Fall of Berlin Wall 'a peaceful miracle'

A part of Berlin has been temporarily divided with a light installation 'Lichtgrenze' (Border of...
A part of Berlin has been temporarily divided with a light installation 'Lichtgrenze' (Border of Light) featuring 8000 luminous white balloons to commemorate the 25th anniversary of the fall of the wall. REUTERS/Fabrizio Bensch

As Germany prepared for Sunday's 25th anniversary of the Berlin Wall's collapse, Chancellor Angela Merkel called it a "miracle" that the Cold War barrier was breached without a shot being fired.

In a country with few cheerful anniversaries to celebrate after its belligerent 20th century history, Germans have latched onto memories of the peaceful East German revolution that brought down the Berlin Wall on a joyful November 9, 1989.

More than 100,000 Berliners and tourists wandered along a 15-km route in the city centre on Saturday where the Berlin Wall once stood, and 7,000 illuminated balloons are now perched 3.6-metres high on poles - matching the height of the Wall.

The artistic display of balloons, which dramatically illustrate how the Wall snaked through the heart of the city, is also porous to enable people to easily move back and forth between the former East and West Berlin. The balloons will be released on Sunday to symbolise the Wall's disappearance.

Merkel, who was a 35-year-old scientist in Communist East Berlin at the time, told German television ahead of Sunday's celebrations that there was tension, fear and excitement in the air in the weeks and days leading up to the opening of the Wall.

"It was a miracle that everything happened peacefully," said Merkel, who was on her way home from a visit to the sauna when she saw crowds of people heading west and joined them. "There had been a lot of excitement for weeks. There were tanks that had been on my street since October 7."

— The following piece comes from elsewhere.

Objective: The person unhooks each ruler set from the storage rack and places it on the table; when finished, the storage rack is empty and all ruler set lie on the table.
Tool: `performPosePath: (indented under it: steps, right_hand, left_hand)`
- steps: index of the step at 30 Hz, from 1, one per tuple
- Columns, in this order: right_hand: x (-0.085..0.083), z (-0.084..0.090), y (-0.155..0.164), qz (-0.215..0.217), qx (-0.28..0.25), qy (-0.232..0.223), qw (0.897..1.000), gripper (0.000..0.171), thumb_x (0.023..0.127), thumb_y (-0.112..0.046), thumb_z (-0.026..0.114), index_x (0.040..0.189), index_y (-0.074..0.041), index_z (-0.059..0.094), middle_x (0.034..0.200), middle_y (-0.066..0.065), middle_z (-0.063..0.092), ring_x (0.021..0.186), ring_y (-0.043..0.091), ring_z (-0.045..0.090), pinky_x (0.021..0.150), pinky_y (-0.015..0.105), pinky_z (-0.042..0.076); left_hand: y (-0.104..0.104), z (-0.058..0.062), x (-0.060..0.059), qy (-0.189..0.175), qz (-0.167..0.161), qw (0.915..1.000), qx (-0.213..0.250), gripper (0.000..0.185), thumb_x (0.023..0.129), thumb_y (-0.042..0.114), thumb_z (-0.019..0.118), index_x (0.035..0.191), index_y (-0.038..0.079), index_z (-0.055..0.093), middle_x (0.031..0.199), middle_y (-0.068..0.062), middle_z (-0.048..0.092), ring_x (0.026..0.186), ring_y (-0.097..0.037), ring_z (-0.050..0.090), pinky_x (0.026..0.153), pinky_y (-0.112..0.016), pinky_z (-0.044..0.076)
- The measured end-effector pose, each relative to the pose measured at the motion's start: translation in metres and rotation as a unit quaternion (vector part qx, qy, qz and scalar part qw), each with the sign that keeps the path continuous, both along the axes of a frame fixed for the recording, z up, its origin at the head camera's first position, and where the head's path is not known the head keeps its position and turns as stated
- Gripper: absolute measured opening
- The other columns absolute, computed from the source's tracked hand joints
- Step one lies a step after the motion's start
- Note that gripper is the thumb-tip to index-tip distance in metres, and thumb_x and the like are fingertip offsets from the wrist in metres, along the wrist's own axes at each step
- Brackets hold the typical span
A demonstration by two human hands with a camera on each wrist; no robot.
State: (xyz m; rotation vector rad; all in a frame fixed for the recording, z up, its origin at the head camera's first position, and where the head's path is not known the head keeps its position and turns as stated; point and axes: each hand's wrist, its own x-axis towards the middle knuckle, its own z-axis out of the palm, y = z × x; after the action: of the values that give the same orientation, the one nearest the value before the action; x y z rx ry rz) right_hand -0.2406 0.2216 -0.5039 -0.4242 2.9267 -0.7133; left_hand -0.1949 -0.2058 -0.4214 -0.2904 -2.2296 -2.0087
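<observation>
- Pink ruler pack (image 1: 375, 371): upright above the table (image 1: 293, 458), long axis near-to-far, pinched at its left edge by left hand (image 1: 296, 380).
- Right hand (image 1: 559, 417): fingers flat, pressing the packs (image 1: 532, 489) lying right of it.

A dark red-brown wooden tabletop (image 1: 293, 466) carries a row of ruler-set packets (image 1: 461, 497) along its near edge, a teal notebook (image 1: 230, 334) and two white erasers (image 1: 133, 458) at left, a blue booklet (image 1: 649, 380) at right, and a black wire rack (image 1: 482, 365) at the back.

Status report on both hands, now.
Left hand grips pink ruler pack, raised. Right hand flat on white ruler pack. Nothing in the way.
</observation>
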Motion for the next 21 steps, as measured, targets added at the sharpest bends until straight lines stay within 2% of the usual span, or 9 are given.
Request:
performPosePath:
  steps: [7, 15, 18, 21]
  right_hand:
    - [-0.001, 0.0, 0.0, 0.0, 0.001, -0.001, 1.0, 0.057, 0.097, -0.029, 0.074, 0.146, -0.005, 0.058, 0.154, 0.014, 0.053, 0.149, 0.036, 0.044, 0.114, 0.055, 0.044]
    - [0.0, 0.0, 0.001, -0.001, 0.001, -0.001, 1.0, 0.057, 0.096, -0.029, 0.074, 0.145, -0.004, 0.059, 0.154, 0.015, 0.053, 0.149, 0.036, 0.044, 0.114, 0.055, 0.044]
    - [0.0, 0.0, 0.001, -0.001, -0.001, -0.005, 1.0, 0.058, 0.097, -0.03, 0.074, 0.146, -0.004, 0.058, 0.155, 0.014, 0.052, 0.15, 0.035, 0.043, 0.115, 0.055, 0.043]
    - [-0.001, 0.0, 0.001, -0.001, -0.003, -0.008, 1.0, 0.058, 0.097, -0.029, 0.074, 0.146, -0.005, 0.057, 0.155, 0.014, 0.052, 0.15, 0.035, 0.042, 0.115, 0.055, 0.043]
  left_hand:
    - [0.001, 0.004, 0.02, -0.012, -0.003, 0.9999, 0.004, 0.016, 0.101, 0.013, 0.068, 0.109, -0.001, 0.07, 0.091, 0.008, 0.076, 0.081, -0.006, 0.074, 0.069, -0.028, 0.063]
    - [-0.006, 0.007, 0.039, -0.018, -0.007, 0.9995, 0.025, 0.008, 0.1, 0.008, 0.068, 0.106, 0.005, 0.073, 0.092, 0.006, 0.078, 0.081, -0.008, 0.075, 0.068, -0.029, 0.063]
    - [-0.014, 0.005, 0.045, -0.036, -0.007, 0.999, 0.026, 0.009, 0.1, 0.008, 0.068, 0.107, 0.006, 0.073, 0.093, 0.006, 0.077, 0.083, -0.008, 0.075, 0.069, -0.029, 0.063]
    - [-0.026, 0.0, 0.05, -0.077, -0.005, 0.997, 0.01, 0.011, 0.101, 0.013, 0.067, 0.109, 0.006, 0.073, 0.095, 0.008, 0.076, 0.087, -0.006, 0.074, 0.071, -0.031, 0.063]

Merkel, chancellor since 2005, began her career in politics months later as a deputy party spokeswoman. Usually guarded about her life in East Germany, Merkel had until recently been circumspect about revealing details of what she did on the evening the wall opened.

But in recent weeks she has spoken more openly and on Saturday said: "After I left the sauna on the evening of November 9, I went over the Bornholmer Street crossing to the other side and celebrated there with total strangers.

"There was just this incredible feeling of happiness," added Merkel, who had recently revealed that she went to a flat with strangers in West Berlin and wanted to call an aunt in the West, and then returned to East Berlin a few hours later because she had to get to work early the next morning.

"It was a night I'll never forget," Merkel said.

The Berlin Wall was built in 1961 to stop East Germans fleeing to the West. It began as a brick wall and was then fortified as heavily guarded 160 km (100 mile) double white concrete screen that encircled West Berlin, cutting across streets, between families, and through graveyards.

At least 136 people were killed trying to flee to West Berlin and many ended up in jail for their attempts to escape.

Communist regimes across Eastern Europe collapsed in 1989, heralding the end of the Cold War, of which the Berlin Wall had become a potent symbol.

Mikhail Gorbachev, the former Soviet leader who is credited with forging rapprochement the West that led to the opening, warned in a speech in Berlin on Saturday that East-West tensions over the Ukraine crisis recalled the era before the wall fell.

"The world is on the brink of a new Cold War," the 83-year-old said, blaming the West and the United States in particular for not fulfilling promises after 1989. "Some say that it has already begun."